-- Opening Marker --
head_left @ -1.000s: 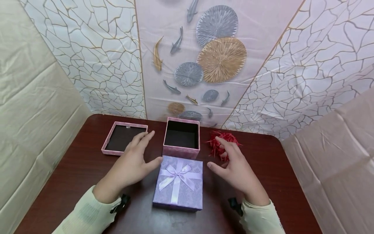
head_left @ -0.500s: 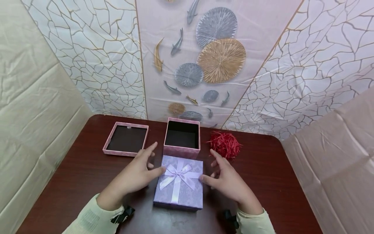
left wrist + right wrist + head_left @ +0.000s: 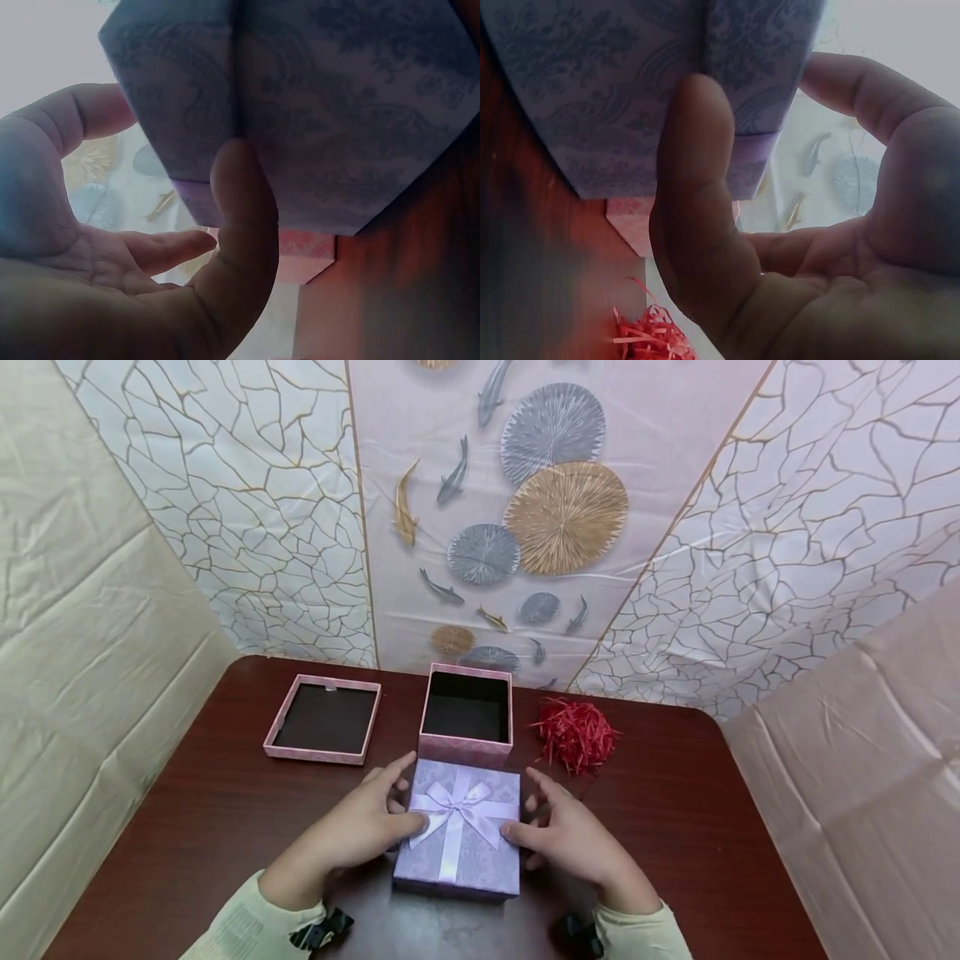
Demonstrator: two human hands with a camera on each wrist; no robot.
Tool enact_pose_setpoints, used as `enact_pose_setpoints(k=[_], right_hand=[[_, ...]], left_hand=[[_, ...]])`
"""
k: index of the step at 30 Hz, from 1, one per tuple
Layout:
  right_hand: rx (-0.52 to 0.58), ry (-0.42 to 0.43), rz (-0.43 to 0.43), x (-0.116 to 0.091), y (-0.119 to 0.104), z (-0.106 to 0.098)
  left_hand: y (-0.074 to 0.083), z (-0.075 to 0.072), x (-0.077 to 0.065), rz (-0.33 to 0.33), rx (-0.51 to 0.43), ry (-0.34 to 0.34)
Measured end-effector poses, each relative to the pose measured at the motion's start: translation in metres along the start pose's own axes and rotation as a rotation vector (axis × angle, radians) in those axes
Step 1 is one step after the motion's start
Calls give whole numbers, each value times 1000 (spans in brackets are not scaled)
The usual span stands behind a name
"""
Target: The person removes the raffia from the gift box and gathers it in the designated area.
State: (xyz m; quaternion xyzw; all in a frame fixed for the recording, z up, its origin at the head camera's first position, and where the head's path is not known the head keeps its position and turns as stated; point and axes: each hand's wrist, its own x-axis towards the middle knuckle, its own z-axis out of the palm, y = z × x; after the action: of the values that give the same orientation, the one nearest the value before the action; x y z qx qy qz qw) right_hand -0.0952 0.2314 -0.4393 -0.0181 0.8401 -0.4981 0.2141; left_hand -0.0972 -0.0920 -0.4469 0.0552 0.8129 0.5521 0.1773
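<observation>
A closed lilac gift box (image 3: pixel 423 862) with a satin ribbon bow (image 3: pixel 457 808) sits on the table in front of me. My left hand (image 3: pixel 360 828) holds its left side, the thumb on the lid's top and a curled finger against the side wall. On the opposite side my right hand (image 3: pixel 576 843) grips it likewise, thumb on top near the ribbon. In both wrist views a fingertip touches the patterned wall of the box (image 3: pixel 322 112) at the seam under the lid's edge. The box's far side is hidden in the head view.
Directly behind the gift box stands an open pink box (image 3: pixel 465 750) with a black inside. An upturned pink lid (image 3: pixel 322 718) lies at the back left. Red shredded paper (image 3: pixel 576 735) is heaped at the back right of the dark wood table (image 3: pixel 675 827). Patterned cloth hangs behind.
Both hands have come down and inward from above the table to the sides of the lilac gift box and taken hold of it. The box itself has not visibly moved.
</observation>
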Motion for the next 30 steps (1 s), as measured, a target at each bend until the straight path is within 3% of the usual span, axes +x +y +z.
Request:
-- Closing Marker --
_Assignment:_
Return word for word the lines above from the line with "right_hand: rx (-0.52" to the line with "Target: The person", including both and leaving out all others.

_Task result:_
  right_hand: rx (-0.52 to 0.58), ry (-0.42 to 0.43), rz (-0.43 to 0.43), x (-0.116 to 0.091), y (-0.119 to 0.104), z (-0.106 to 0.098)
  left_hand: y (-0.074 to 0.083), z (-0.075 to 0.072), x (-0.077 to 0.065), rz (-0.33 to 0.33), rx (-0.51 to 0.43), ry (-0.34 to 0.34)
Measured end-effector poses, each relative to the pose measured at the motion's start: translation in metres along the start pose's own axes and rotation as a rotation vector (axis × angle, radians) in those axes
Step 1 is one step after the motion's start
Calls give whole numbers, each value times 1000 (spans in brackets are not scaled)
The usual span stands behind a name
"""
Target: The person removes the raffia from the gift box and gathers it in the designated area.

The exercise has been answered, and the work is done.